Finish time -- 1:45:13
Average pace -- 8:02
Overall place -- 141/1236
Age division place -- 11/58
Barry and I ran our first ever trail half-marathon at the Great Race of Agoura Hills. It was a hybrid trail/road race that seriously tested my endurance on hills.
We got up at the crack of dawn and printed out instructions on the race website. The race people advocated arriving early to park and pick up bibs (if you opted for race day pickup). We got to Agoura soon after 6am and found a parking spot at Ralph's on the corner of Thousand Oaks/Kanan then headed over to Chumash Park to grab my shirt and bib. Good thing we arrived early because we had to walk back to the lot to put stuff away. No equipment drop-off available for this race. We trekked back up Thousand Oaks Blvd to the start of the race... on a random residential street above the park.
What a crazy starting line. I imagine the residents on the street probably don't appreciate having thousands of runners trample their lawns and pee on the sides of the their houses while waiting for air horns to signal the start of the race. On the plus side, the narrow street kept everyone tightly contained behind the giant balloon arch. All those bodies close together easily increased the temperature in the mass by about 10 degrees -- good thing, because it's freezing in those hills at dawn... when you're in shorts... and a tank top. I climbed to the top of the hill with enough time to stretch my calves and shoulders before the race suddenly started.
Clearly, other runners hadn't budgeted their time well because I could see orange bibs climbing the hill to the starting line as I was already racing down, trying to break out of the pack. I guess with chip times, it really doesn't matter. The downhill start propelled a lot of folks to a quick pace and the mass began breaking up near the first mile marker. Aside from the cold, things were smooth for the first three miles. Horse ranch here, houses there... easy.
The course eventually wound its way into the Santa Monica Mountains recreation area and Chesebro Trail at around mile 3. The trail initially starts out fairly wide and flat for a mile or so. Then, kaplow! -- gullies, rocks, and mud puddles are thrown into the mix, in addition to a much narrower trail (2-people wide with an ever so gradual ascent).
For all the obstacles that runners must navigate, the course itself is pretty danged cool. If you're easily moved, the feeling of running in the hills with wilderness all around on a Saturday morning is reason enough to make you all misty eyed. Or wait, maybe that was just sweat and dust getting in my eye. The trail is impressive -- a few challenging climbs, tall grasses, bright sunshine.
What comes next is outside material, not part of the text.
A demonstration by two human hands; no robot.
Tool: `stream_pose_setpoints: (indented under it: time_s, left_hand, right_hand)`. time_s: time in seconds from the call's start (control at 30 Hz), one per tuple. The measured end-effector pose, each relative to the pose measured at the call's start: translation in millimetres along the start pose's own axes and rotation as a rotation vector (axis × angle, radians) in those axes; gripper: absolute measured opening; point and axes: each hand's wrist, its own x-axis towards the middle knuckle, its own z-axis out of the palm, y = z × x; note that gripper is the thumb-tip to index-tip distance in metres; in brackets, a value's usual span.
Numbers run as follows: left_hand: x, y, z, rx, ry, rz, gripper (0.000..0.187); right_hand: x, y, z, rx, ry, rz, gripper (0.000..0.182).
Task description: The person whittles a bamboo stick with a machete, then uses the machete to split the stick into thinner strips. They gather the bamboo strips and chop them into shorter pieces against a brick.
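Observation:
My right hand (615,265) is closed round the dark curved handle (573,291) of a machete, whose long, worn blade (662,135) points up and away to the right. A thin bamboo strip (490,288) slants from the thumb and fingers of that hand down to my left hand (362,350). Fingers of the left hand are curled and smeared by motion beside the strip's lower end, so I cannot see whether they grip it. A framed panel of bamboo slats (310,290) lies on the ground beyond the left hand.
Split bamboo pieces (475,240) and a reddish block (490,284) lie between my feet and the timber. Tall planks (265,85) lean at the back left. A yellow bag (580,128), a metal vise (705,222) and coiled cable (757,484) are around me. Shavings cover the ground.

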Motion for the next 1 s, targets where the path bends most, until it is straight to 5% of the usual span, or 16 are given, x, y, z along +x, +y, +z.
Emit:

I was starting to get into a nice rhythm and could just about forgive the rocks and gullies that nearlycaused me to eat it twice on the trail when I saw the hill from hell. On its slope I could trace the line of tiny shirts and shorts trudging up to the summit. I can't lie, this is when I thought I was going to lose it and either cry or stop completely. Runners passed me by like crazy and my legs felt heavy. I knew I was moving, but it felt like I wasn't advancing. I caved in and walked for about 25 yards up the steepest portion before kicking it into gear again.
Once I hit the top and began the descent, I began tearing shit up to make up for the time I lost climbing the hill. I grabbed a bottle of water at the station and zoomed downhill. Too fast, almost. The good thing about having a little paunch is that it provides me additional weight in front to make descents go by even faster. But at one point, I felt myself feeling I would tumble head over heels as my legs were unable to keep up with the inertia from my upper body. I slammed on the brakes just a bit and slowed down enough to prevent myself from taking a spill.
Oh yeah, there's a section of trail after the downhill where you run through some pretty thick sand. As if you haven't gone through plenty of obstacles already.
There's a second hill (are you kidding me?!) close to the end of the trail where I started to feel cramping in my legs. At the top, there was a guy spraying folks with anti-cramp/cooling spray but he must not have seen me, because I didn't get any of that shit.
The final three miles of the run are back on mostly downhill residential streets. As soon as you exit the trail, there's water, electrolytes and Clif energy gel blocks. I didn't grab a block cuz I thought it was a giant bowl of grapes. I had an electrolyte drink boost and enjoyed the last few miles being out of the sun trying to move as fast as I could to go for a fast finish.
I finished about 5 minutes slower than usual, which I understand is typical for this race. Hey, I'll take it. The reward at the end was a massive post-race party with tons of freebies, pancakes and El Pollo Loco. Challenging course? Yes, but the event is well-run and the limited race field meant minimal dodging and weaving on the course.